The entries below are to be repeated exactly, with the pictures left out.

Stored data
=== Section Start ===

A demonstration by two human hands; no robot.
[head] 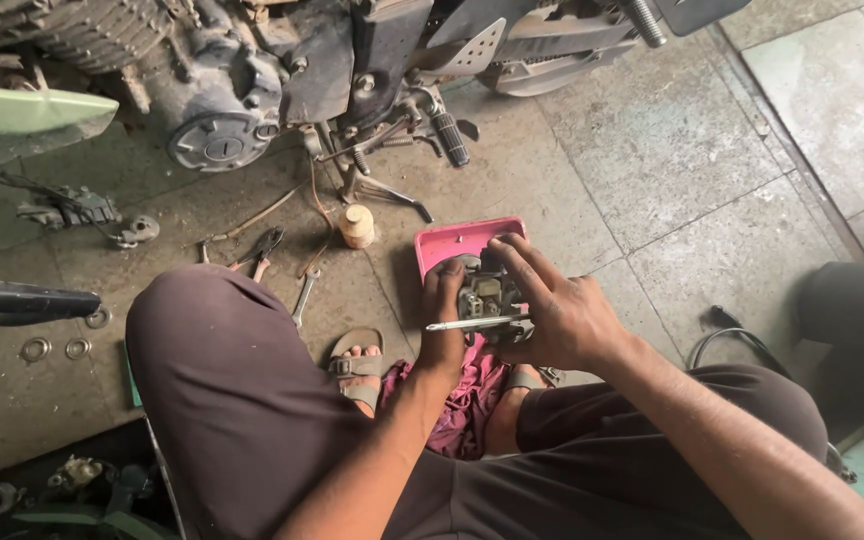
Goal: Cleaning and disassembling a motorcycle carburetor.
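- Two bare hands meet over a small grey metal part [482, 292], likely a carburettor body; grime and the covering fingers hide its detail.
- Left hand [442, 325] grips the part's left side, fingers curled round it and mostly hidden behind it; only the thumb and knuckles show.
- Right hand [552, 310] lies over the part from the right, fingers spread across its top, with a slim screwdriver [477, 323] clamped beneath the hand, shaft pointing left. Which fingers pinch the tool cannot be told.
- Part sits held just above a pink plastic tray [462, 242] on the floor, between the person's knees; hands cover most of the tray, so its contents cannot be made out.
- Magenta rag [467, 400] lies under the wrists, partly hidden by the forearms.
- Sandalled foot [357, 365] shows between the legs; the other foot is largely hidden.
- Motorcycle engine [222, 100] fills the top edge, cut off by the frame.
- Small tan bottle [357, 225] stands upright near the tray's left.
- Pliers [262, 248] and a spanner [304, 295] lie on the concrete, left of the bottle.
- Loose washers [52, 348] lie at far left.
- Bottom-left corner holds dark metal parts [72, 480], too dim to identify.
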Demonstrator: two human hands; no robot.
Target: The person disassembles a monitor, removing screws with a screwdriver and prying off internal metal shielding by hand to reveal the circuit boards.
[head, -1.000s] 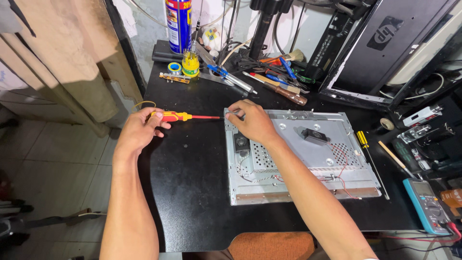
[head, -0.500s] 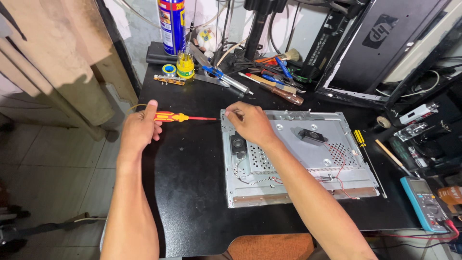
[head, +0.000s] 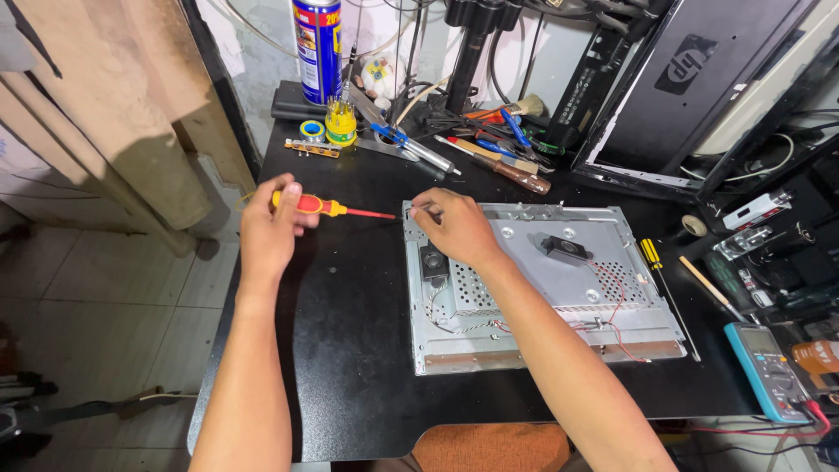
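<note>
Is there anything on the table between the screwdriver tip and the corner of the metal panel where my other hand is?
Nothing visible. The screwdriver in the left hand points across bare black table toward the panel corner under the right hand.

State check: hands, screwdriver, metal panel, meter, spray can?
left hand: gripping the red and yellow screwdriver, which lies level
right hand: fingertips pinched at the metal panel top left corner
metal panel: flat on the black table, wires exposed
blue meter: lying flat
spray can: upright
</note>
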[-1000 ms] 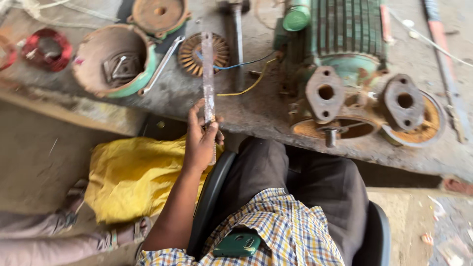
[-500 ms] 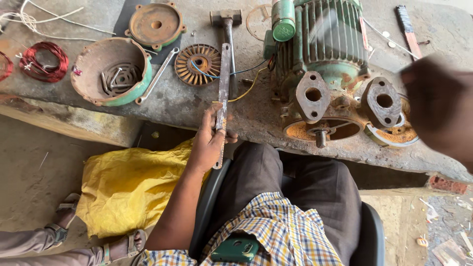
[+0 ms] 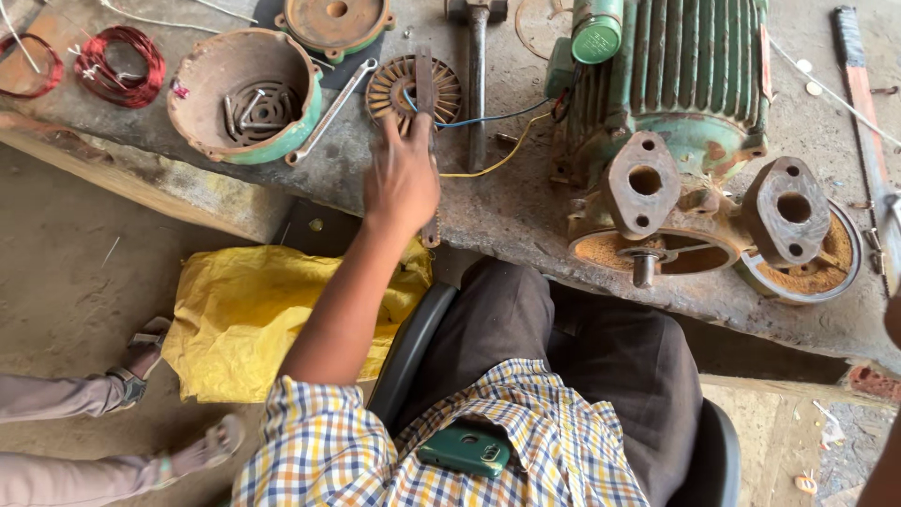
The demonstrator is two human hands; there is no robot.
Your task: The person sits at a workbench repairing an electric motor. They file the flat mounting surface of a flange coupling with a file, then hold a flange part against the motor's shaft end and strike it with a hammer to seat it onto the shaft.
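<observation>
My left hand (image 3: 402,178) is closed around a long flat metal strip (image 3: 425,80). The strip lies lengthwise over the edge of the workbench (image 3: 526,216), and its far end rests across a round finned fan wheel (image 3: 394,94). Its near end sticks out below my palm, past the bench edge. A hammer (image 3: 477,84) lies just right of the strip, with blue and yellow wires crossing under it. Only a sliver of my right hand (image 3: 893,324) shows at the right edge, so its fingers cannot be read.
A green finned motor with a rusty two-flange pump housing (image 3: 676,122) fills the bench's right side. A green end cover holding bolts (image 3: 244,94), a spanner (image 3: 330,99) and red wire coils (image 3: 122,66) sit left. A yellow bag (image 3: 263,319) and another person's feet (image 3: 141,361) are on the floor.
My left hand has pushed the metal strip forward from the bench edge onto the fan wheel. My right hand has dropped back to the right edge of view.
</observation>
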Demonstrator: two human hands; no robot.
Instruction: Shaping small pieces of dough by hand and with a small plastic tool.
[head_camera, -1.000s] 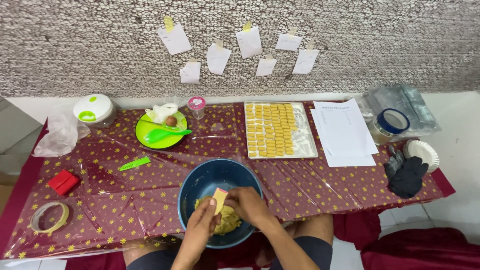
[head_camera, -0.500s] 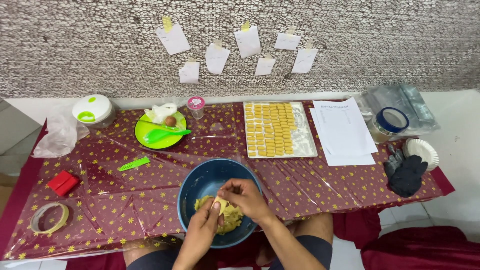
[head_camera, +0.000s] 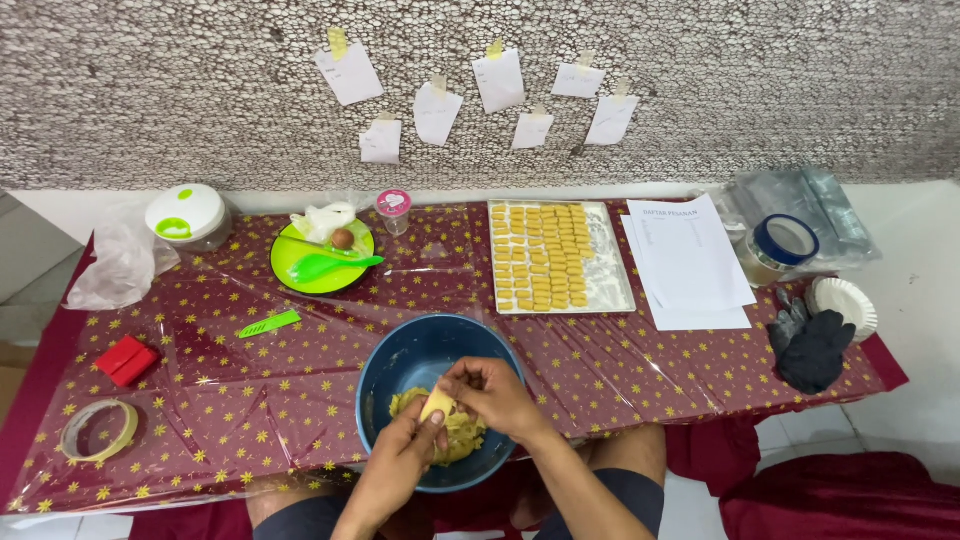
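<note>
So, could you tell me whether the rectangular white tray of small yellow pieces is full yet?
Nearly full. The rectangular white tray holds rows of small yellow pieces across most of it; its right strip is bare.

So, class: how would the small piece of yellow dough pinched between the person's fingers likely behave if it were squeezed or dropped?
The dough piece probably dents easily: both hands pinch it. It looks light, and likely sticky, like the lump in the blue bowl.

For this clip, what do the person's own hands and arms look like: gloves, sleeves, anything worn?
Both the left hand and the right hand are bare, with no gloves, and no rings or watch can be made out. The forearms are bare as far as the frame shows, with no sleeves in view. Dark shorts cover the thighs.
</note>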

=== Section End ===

§ **Reply to the task**:
A demonstration by two human hands; no robot.
[head] 
Goal: Cleaning and disassembling a motorcycle carburetor.
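- Two bare hands meet over a small grey metal part [482, 292], likely a carburettor body; grime and the covering fingers hide its detail.
- Left hand [442, 325] grips the part's left side, fingers curled round it and mostly hidden behind it; only the thumb and knuckles show.
- Right hand [552, 310] lies over the part from the right, fingers spread across its top, with a slim screwdriver [477, 323] clamped beneath the hand, shaft pointing left. Which fingers pinch the tool cannot be told.
- Part sits held just above a pink plastic tray [462, 242] on the floor, between the person's knees; hands cover most of the tray, so its contents cannot be made out.
- Magenta rag [467, 400] lies under the wrists, partly hidden by the forearms.
- Sandalled foot [357, 365] shows between the legs; the other foot is largely hidden.
- Motorcycle engine [222, 100] fills the top edge, cut off by the frame.
- Small tan bottle [357, 225] stands upright near the tray's left.
- Pliers [262, 248] and a spanner [304, 295] lie on the concrete, left of the bottle.
- Loose washers [52, 348] lie at far left.
- Bottom-left corner holds dark metal parts [72, 480], too dim to identify.
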Demonstrator: two human hands; no robot.
Target: The person disassembles a monitor, removing screws with a screwdriver and prying off internal metal shielding by hand to reveal the circuit boards.
[head, -1.000s] 
[head, -0.500s] 
[head, +0.000s] 
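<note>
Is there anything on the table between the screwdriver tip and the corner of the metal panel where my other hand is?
Nothing visible. The screwdriver in the left hand points across bare black table toward the panel corner under the right hand.

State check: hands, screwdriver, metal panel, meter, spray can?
left hand: gripping the red and yellow screwdriver, which lies level
right hand: fingertips pinched at the metal panel top left corner
metal panel: flat on the black table, wires exposed
blue meter: lying flat
spray can: upright
</note>
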[-1000 ms] 
[-500 ms] 
[+0 ms] 
The demonstrator is two human hands; there is no robot.
Your task: The person sits at a workbench repairing an electric motor. They file the flat mounting surface of a flange coupling with a file, then hold a flange part against the motor's shaft end and strike it with a hammer to seat it onto the shaft.
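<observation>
My left hand (image 3: 402,178) is closed around a long flat metal strip (image 3: 425,80). The strip lies lengthwise over the edge of the workbench (image 3: 526,216), and its far end rests across a round finned fan wheel (image 3: 394,94). Its near end sticks out below my palm, past the bench edge. A hammer (image 3: 477,84) lies just right of the strip, with blue and yellow wires crossing under it. Only a sliver of my right hand (image 3: 893,324) shows at the right edge, so its fingers cannot be read.
A green finned motor with a rusty two-flange pump housing (image 3: 676,122) fills the bench's right side. A green end cover holding bolts (image 3: 244,94), a spanner (image 3: 330,99) and red wire coils (image 3: 122,66) sit left. A yellow bag (image 3: 263,319) and another person's feet (image 3: 141,361) are on the floor.
My left hand has pushed the metal strip forward from the bench edge onto the fan wheel. My right hand has dropped back to the right edge of view.
</observation>
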Demonstrator: two human hands; no robot.
Instruction: Shaping small pieces of dough by hand and with a small plastic tool.
[head_camera, -1.000s] 
[head_camera, -0.500s] 
[head_camera, +0.000s] 
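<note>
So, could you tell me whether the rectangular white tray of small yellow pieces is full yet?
Nearly full. The rectangular white tray holds rows of small yellow pieces across most of it; its right strip is bare.

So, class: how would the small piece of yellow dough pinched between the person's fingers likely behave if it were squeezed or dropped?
The dough piece probably dents easily: both hands pinch it. It looks light, and likely sticky, like the lump in the blue bowl.

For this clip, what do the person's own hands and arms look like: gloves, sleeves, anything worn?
Both the left hand and the right hand are bare, with no gloves, and no rings or watch can be made out. The forearms are bare as far as the frame shows, with no sleeves in view. Dark shorts cover the thighs.
</note>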

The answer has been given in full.